Analytics

Pro Tip #1 – The Joy of TABs

sea_and_rocksExporting data into flat files is a really common task for a data scientist yet over the last few years I’ve seen almost everyone fall down a particular rabbit hole when it comes to data export – using comma delimited flat files.

For any number of reasons, you’ll often have to jump straight in at the SQL layer exporting result sets to file. In other cases you’re working in (say) a Jupyter notebook and you want to persist the data set for later processing (not necessarily by the same code or even tech stack!).
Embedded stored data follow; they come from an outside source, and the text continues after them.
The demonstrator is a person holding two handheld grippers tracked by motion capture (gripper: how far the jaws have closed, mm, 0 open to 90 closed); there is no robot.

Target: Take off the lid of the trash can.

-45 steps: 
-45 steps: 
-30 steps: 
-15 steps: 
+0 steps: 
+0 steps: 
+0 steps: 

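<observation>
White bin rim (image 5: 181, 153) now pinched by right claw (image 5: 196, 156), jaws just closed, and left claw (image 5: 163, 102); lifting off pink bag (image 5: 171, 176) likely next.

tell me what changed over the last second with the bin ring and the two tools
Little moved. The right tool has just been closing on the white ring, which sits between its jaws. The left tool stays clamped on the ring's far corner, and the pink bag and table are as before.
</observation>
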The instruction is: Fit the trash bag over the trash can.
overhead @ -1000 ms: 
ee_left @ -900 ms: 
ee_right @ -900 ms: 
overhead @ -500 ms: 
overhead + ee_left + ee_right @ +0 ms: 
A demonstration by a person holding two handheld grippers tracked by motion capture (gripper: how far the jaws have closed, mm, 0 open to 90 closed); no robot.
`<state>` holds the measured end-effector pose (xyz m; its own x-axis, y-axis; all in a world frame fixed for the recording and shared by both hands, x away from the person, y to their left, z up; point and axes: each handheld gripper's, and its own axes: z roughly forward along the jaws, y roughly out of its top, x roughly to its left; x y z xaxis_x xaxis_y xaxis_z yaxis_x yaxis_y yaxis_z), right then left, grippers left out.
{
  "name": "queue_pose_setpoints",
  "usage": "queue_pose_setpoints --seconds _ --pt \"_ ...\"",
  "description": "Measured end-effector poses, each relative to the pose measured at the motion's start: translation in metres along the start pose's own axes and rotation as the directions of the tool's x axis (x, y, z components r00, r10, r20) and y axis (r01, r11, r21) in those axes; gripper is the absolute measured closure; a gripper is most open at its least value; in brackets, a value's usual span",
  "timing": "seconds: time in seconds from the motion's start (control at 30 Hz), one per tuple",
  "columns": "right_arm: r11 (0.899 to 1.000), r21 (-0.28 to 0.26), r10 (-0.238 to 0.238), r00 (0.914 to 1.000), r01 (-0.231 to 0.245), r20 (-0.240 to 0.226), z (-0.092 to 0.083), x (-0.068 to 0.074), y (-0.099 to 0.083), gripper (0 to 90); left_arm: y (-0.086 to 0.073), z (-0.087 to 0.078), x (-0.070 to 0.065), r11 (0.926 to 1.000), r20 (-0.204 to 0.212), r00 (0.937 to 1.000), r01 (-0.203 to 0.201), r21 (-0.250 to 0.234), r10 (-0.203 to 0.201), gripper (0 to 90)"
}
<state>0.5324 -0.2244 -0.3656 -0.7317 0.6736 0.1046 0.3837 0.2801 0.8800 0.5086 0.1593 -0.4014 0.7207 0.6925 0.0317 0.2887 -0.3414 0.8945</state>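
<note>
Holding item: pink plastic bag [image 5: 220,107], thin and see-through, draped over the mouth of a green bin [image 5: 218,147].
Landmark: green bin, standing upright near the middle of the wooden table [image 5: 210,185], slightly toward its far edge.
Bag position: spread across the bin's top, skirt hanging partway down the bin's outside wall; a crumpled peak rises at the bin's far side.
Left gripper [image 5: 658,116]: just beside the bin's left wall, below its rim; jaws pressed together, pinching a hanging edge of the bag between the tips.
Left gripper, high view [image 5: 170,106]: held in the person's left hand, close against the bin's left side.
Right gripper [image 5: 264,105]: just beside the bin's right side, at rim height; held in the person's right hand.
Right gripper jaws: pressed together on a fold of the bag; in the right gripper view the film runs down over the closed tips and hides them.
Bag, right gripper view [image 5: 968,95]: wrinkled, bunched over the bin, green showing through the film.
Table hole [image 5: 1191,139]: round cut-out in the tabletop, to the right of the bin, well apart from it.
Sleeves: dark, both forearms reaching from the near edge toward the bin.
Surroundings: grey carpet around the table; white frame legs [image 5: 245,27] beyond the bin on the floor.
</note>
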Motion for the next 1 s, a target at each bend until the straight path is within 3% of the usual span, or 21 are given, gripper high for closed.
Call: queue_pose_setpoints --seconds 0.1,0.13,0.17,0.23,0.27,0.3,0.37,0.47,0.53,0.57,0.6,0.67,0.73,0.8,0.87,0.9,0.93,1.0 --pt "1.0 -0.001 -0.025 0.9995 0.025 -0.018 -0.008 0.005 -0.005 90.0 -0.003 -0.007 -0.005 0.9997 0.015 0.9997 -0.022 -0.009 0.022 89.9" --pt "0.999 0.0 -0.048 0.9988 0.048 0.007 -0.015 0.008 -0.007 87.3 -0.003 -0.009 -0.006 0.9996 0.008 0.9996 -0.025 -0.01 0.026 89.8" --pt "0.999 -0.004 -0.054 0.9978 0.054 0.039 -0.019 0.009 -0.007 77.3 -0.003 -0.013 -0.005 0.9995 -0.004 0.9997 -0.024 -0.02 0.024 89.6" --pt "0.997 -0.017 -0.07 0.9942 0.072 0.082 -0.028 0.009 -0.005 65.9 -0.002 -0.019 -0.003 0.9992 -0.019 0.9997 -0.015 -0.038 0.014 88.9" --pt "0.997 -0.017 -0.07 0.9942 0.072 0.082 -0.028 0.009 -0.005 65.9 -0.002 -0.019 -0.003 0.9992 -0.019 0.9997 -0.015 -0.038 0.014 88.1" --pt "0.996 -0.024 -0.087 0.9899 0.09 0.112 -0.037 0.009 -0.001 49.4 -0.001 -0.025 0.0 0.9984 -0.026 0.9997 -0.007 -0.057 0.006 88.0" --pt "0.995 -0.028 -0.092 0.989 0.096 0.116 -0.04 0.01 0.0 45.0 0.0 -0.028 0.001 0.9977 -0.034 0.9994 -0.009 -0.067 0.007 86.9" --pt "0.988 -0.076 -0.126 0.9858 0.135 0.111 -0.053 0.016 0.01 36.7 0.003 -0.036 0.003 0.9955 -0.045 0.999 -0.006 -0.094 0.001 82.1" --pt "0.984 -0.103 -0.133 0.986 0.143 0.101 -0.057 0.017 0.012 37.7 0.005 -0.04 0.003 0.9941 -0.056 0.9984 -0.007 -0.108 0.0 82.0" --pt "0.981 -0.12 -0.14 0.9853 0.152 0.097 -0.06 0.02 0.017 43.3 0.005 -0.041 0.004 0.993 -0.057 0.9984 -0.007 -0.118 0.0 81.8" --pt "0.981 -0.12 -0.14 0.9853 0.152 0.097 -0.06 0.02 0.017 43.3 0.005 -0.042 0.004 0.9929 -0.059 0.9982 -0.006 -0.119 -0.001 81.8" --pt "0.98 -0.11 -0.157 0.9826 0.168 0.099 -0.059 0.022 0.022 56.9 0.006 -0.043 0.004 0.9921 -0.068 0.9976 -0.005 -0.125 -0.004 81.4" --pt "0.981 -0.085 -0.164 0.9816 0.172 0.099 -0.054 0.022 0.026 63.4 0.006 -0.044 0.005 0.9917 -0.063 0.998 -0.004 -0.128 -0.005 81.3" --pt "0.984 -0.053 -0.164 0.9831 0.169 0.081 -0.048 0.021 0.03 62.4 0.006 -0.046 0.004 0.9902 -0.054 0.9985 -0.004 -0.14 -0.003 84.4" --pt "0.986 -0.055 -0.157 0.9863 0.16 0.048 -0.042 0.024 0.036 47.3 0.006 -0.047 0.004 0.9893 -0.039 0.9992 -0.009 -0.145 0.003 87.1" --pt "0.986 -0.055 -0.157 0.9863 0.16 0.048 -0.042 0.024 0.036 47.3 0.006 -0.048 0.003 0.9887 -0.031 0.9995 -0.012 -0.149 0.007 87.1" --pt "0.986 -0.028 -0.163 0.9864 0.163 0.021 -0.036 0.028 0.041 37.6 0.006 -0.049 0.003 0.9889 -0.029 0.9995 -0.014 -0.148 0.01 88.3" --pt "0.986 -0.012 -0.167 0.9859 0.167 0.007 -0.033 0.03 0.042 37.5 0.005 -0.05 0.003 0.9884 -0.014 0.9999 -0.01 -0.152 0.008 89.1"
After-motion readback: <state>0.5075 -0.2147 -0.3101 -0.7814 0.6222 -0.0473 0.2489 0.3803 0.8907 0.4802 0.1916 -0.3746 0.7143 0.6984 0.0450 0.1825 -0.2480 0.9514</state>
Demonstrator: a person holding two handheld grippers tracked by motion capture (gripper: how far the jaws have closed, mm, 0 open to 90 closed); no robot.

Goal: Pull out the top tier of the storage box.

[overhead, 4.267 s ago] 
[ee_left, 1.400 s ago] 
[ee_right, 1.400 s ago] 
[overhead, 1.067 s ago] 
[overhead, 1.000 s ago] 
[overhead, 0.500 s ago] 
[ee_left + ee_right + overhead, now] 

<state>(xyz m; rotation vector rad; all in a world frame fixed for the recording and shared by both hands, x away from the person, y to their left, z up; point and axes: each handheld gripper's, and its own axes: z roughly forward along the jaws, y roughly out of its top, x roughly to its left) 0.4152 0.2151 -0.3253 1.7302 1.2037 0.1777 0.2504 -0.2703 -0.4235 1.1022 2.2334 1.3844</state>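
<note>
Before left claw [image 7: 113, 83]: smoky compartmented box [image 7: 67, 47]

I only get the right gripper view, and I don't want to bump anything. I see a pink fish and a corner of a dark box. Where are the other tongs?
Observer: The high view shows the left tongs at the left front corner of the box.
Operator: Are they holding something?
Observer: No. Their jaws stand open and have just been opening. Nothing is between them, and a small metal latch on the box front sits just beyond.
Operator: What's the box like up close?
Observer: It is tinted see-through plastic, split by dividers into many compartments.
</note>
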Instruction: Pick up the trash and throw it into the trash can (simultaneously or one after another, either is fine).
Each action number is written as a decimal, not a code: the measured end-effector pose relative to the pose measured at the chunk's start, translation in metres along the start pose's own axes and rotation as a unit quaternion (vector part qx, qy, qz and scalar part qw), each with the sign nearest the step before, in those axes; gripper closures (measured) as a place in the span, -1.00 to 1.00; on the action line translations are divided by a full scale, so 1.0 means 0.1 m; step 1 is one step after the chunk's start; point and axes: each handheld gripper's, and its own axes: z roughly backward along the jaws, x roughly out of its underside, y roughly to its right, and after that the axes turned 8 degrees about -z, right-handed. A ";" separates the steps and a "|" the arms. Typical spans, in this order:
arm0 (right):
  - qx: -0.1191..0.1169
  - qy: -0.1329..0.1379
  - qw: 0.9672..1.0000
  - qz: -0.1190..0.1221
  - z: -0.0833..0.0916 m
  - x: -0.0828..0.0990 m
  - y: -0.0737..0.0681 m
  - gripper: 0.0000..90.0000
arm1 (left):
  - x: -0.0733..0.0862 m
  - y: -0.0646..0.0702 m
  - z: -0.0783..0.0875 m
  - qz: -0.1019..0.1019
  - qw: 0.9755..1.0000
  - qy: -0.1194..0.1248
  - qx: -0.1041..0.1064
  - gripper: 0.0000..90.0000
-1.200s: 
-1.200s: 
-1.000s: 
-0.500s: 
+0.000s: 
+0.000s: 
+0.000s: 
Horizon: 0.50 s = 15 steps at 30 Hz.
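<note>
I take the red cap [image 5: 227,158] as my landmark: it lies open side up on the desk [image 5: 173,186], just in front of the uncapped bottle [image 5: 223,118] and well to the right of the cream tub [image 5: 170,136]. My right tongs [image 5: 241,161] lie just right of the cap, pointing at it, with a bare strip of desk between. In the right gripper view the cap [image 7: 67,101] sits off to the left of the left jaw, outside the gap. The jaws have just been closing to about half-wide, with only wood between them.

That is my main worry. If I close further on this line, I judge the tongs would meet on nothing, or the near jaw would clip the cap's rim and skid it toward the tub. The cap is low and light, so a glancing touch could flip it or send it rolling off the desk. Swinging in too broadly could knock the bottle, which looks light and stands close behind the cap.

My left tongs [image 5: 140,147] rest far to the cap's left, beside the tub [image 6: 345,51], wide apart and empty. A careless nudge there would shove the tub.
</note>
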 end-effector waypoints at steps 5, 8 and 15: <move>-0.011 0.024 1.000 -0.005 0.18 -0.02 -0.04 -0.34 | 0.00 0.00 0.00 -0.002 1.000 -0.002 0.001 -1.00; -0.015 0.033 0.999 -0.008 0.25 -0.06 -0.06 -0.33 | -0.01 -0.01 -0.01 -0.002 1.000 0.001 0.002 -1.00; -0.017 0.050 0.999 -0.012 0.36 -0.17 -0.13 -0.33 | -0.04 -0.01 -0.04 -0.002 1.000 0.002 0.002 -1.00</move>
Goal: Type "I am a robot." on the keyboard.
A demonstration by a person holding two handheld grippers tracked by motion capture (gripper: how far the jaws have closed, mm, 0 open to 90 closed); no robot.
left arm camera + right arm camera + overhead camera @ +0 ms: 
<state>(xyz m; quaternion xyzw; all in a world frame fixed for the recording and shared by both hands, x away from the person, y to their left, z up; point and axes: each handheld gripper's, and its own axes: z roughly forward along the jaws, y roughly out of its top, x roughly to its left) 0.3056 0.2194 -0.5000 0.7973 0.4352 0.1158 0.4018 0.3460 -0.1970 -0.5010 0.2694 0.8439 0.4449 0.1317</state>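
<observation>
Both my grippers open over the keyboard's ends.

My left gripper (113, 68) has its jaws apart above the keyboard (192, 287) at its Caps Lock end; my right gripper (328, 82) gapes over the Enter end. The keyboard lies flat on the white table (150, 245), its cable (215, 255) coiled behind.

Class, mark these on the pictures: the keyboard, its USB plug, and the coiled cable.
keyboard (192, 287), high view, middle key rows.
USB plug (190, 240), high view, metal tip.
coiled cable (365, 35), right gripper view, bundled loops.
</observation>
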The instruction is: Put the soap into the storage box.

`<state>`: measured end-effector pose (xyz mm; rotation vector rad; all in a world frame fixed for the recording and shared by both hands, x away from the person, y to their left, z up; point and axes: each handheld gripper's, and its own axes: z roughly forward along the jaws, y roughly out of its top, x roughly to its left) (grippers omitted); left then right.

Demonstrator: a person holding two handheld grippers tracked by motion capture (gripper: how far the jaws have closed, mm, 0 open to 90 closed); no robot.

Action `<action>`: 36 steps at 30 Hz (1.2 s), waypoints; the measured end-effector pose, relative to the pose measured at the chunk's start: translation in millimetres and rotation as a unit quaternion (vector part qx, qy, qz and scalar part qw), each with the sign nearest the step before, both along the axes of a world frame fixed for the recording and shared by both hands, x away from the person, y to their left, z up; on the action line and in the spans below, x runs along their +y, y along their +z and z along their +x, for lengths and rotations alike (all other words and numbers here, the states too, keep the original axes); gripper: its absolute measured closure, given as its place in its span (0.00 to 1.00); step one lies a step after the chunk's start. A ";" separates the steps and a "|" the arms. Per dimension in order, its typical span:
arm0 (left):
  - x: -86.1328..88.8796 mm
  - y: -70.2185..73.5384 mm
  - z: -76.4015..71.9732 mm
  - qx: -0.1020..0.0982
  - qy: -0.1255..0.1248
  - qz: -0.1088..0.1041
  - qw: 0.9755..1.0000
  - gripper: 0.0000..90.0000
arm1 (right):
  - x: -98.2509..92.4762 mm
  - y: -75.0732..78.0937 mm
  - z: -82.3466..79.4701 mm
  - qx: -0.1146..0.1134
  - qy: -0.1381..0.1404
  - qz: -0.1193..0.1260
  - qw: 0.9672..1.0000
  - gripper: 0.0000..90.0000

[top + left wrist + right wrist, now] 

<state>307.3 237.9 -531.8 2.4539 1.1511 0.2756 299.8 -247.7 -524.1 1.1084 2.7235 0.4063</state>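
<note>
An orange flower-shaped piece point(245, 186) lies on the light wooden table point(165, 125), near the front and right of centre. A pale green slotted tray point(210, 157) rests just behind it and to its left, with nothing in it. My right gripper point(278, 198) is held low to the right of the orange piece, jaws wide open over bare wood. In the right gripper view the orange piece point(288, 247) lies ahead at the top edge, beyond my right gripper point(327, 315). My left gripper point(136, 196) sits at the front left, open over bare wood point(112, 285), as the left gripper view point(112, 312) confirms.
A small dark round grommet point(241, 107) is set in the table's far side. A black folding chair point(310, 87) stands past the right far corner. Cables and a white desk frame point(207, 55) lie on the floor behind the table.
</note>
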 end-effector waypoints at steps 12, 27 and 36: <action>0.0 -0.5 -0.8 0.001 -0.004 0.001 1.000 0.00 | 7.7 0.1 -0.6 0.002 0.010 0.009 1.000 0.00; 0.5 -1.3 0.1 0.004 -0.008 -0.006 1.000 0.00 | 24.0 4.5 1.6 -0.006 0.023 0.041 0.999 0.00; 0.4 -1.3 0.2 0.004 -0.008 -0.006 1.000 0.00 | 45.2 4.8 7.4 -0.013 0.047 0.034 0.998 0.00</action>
Or the results of your Spark job are written from HDFS out to an S3 bucket.

Whatever you’re doing, you have to choose which character to use as the field delimiter in your records – and the pro tip of the day is to choose the humble TAB character over the comma.

I think the reason that comma is used by default so often may be because it’s the default separator in R and pandas as well as in many third party libraries (such as Java’s OpenCSV).

However most of the time, “CSV” is really just a catch-all term meaning “it’s a flat file, one record per line and the fields are delimited with the character X” for some given value of X.

8 Reasons To Make The Change

  1. avoid use of quotes in strings
  2. avoid complex escape sequences for the same reason
  3. if you’re working with web usage logs, urls will often contain commas
  4. any free text field from any source system will almost certainly have commas (Salesforce anyone?). Yes they can have tabs too – but it’s easy to replace these with spaces without losing text semantics
  5. It is easy to write NULL string fields (cos the writer doesn’t insist on using quotes)
  6. TAB is the default delimiter for text formatted data in common databases such as Postgres
  7. Many older C-based tools use fixed field size tab delimited I/O
  8. Most importantly – it is far, far easier to for people to read

And Then There Were None…

The only hurdle is that Excel won’t open a TSV by default – you have to open Excel first and then import the data, which is where you get to specify the delimiter. In my experience this only ever comes up at the end of your data mangling process when you’re sending the results to whichever person in Marketing/Sales/Finance asked for it.

The only other time I’ve heard anyone complain about TSV files was from a guy who still (as of 2017) codes C in vi. His issue was that it was too hard to read in an 80 character terminal window.

So he refused to produce TSVs and the system fell over when his urls all contained commas, we lost 3 weeks in consulting budget and in the end they had to re-write it in python to use tabs at twice the cost because they shouldn’t have been using C to produce web content in the first place.